Simple. People living in Madagascar have finally figured out, like many other people before them, that careful management of ‘human waste’ drastically reduces the incidence of diarrhea – which mainly affects the children.
What must happen for the American public to understand that we cannot burn, in two short centuries, the carbon accumulated in hundreds of millions of years without having to face any consequences?

During most of our history, most people have been mainly preoccupied with the welfare of their children. For a very reasonable motive. Having children at your bedside is the most efficient manner to ‘enjoy’ a decent death.

No more. Nowadays we buy life insurance to supplement our pensions and plan to hire ‘outside help’ to wipe our arses,  if and when the ‘time will come’.
And in order to get ‘enough’ money we, or at least some of us. are willing to transform even personal data into ‘merchandise’.

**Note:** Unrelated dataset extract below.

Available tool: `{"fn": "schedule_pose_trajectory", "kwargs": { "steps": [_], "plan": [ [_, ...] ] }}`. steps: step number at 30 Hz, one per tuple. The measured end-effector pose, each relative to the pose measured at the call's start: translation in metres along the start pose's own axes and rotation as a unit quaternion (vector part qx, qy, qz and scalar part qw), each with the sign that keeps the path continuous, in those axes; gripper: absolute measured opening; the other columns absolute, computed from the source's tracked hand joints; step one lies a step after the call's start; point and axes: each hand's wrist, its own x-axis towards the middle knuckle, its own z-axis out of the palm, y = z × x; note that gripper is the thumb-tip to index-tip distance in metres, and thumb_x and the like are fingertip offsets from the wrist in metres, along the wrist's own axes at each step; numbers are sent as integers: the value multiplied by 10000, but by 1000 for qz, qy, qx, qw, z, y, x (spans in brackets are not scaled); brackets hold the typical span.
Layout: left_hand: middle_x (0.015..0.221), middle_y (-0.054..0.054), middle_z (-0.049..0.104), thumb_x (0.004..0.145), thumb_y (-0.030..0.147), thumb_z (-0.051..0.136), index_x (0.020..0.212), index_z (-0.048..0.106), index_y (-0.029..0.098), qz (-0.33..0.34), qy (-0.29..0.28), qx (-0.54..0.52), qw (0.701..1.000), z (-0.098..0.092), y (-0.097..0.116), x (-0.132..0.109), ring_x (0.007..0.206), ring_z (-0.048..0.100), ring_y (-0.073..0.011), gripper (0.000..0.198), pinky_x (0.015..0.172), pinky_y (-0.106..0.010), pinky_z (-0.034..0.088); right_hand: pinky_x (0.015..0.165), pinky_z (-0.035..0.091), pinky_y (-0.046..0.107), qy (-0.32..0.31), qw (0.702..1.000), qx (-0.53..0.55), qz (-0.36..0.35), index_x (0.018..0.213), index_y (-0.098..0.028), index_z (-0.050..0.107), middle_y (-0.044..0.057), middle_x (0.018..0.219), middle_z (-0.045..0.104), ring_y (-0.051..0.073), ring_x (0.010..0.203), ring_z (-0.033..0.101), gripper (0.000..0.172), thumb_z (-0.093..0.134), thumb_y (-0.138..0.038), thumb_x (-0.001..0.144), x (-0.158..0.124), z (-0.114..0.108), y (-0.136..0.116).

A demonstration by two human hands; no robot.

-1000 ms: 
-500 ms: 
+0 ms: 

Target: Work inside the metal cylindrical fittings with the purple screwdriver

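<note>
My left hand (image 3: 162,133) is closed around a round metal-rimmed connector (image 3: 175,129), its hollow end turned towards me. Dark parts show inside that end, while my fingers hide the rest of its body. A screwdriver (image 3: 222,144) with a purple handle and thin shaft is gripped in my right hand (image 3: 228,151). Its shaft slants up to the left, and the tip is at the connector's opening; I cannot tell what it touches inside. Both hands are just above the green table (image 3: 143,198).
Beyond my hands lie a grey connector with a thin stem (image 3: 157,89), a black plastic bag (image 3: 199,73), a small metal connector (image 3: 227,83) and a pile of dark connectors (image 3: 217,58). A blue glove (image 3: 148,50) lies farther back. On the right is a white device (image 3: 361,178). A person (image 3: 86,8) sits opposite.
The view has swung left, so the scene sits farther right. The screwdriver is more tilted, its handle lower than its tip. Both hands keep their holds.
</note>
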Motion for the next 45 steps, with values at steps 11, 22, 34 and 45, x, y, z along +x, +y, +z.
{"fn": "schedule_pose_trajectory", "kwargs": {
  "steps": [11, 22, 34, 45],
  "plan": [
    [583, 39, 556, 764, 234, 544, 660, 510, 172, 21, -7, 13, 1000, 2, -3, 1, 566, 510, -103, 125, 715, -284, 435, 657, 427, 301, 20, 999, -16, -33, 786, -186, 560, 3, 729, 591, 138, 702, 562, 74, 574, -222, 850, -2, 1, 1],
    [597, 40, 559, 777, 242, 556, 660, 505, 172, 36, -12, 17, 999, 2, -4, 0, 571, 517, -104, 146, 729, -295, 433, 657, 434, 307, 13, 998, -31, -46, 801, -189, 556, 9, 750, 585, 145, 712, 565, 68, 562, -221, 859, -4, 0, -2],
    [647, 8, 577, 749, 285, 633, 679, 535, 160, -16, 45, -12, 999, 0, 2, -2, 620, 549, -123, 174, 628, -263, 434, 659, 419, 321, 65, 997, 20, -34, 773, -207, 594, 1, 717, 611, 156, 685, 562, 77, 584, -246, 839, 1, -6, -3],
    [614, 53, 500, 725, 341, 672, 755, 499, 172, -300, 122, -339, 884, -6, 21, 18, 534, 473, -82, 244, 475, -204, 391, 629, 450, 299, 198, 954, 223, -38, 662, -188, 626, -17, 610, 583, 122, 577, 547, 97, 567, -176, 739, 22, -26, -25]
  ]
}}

This very obsession with money is the reason for which we care more about the promised stability of the exchange rate than about the character, and past actions, of the person who makes the promise.

This is why we no longer keep in touch with our children. Not even with the under-aged ones who continue to live with us.
This is why some of them become ensnared in ‘challenges’ which ‘inspire’ them to commit suicide.
This is why some of them fall prey to fundamentalist preachers. Islamic, White Supremacist, you name it. Yet another ‘reason’ to commit suicide…

Now, after too many wretched souls have become ‘radicalized’ – some of them even without any outside intervention, and after so much innocent pain has been inflicted, time has come to ask ourselves ‘why is this “blue whale” lurking around in the room?’.
And ‘why haven’t we noticed it before?’.